What is needed is an exact reproduction of the listing, without its pictures.

== Segment start ==

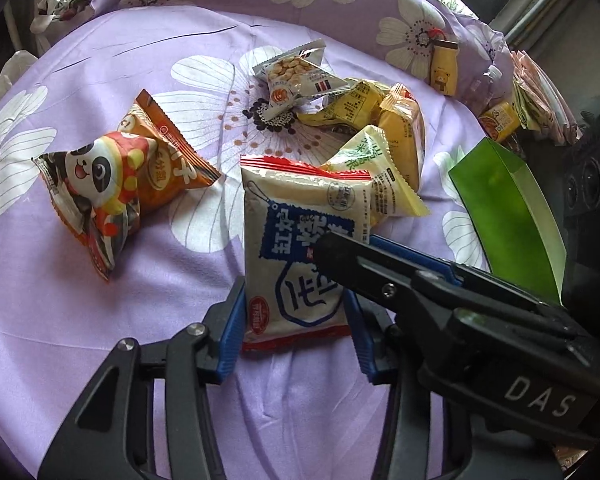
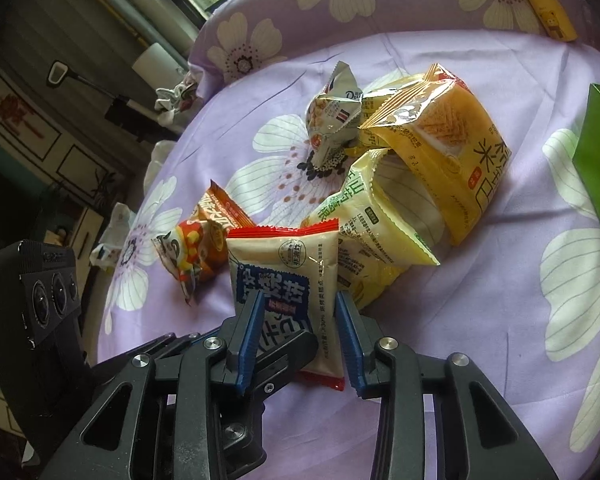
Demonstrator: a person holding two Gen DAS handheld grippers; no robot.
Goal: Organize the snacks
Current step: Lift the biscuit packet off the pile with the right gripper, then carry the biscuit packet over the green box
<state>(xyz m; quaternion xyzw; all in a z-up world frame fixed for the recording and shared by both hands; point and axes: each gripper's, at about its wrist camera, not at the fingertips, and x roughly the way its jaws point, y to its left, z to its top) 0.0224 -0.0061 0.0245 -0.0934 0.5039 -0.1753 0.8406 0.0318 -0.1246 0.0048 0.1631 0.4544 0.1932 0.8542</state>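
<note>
Two grippers met on one cream packet (image 1: 296, 256) standing on the purple sheet (image 1: 60, 320), long axis running near to far. Left gripper (image 1: 296, 316) bracketed its lower sides, pads apparently touching; right gripper (image 2: 296, 336) had closed on it. Left view showed the panda packet (image 1: 96, 184) whole; right view half hid it.

Soft window daylight, fisheye-warped edges.
</note>
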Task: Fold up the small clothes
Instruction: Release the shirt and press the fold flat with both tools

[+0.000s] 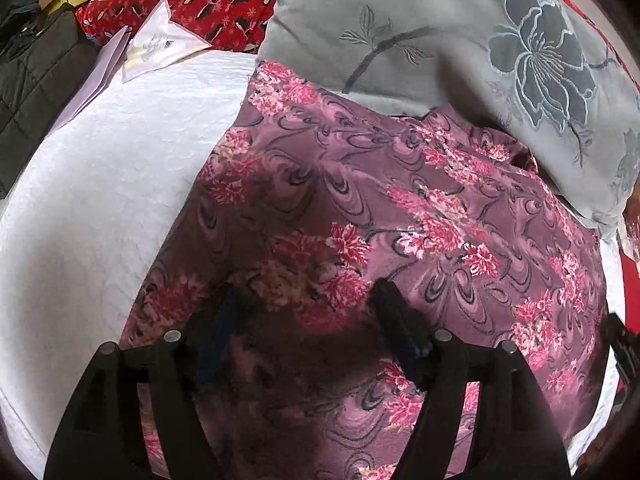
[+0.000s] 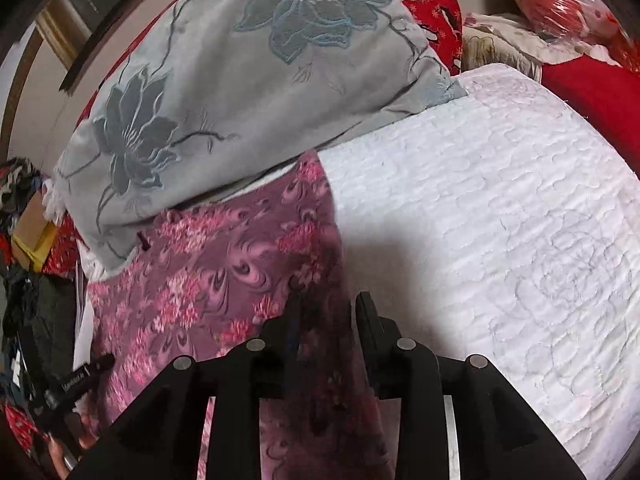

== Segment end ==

» WORKED SOLUTION:
Demonstrator: a person holding two Gen DAS handheld grippers; no robot.
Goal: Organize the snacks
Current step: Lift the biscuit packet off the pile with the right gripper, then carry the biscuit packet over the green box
<state>(xyz m; quaternion xyzw; all in a z-up world frame fixed for the recording and shared by both hands; point and axes: each gripper's, at about its wrist camera, not at the fingertips, and x roughly the way its jaws point, y to its left, z to its top) 0.0224 -0.0061 0.0245 -0.0934 0.5039 -0.1753 0.8406 0.0318 -0.1246 0.0048 0.1631 0.4544 0.1932 0.8542</state>
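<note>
Two grippers met on one cream packet (image 1: 296, 256) standing on the purple sheet (image 1: 60, 320), long axis running near to far. Left gripper (image 1: 296, 316) bracketed its lower sides, pads apparently touching; right gripper (image 2: 296, 336) had closed on it. Left view showed the panda packet (image 1: 96, 184) whole; right view half hid it.

Soft window daylight, fisheye-warped edges.
</note>
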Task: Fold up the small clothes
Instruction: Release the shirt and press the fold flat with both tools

[+0.000s] 
[+0.000s] 

What this exercise needed has been supplied.